_Aim of the exercise_:
Please report how many lines of the listing hold the word "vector". Add nothing to the number.

_Given data_:
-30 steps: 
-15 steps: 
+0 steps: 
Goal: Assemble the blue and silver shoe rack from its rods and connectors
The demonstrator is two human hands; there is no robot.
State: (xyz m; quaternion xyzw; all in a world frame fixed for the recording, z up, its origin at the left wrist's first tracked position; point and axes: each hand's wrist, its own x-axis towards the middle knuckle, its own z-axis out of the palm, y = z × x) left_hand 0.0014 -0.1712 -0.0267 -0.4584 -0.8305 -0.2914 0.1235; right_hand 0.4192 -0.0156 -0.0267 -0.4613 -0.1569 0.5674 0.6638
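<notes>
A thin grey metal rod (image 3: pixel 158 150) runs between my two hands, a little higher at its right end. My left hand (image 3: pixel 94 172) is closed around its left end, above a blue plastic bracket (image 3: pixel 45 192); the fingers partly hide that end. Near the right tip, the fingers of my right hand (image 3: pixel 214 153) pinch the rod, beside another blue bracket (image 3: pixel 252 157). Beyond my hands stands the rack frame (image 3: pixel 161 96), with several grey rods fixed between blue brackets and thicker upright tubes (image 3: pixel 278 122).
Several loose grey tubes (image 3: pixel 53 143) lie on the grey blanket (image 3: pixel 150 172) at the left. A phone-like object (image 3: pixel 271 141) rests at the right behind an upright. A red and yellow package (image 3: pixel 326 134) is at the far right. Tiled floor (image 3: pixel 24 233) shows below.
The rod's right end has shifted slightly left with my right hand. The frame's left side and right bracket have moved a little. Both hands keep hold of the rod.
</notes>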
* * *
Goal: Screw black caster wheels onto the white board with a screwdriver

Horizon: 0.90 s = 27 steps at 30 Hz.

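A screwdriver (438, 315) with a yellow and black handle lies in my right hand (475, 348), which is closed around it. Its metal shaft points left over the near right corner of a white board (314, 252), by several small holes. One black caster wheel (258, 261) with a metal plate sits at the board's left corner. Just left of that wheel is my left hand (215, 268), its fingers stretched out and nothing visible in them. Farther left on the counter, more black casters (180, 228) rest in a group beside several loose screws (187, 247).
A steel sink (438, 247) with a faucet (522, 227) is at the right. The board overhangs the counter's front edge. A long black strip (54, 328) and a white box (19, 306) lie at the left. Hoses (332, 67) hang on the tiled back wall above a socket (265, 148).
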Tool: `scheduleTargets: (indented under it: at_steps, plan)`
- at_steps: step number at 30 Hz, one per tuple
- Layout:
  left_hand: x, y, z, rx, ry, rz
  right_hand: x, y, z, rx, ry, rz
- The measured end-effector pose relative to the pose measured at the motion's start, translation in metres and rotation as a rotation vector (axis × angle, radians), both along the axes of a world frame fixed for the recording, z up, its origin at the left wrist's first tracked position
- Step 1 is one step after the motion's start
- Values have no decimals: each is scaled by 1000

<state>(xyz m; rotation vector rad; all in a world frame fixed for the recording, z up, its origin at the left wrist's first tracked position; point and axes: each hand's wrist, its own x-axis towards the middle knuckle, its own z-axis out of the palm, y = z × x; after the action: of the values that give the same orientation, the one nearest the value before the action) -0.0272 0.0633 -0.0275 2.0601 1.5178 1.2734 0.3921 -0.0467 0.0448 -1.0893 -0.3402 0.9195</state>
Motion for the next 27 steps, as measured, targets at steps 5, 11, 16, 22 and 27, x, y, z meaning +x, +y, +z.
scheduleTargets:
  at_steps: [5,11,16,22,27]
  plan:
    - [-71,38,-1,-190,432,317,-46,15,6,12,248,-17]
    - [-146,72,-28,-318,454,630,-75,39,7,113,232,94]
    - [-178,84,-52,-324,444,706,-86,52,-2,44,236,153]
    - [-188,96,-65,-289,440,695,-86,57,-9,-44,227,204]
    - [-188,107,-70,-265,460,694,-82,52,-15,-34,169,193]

_Exercise solution_:
2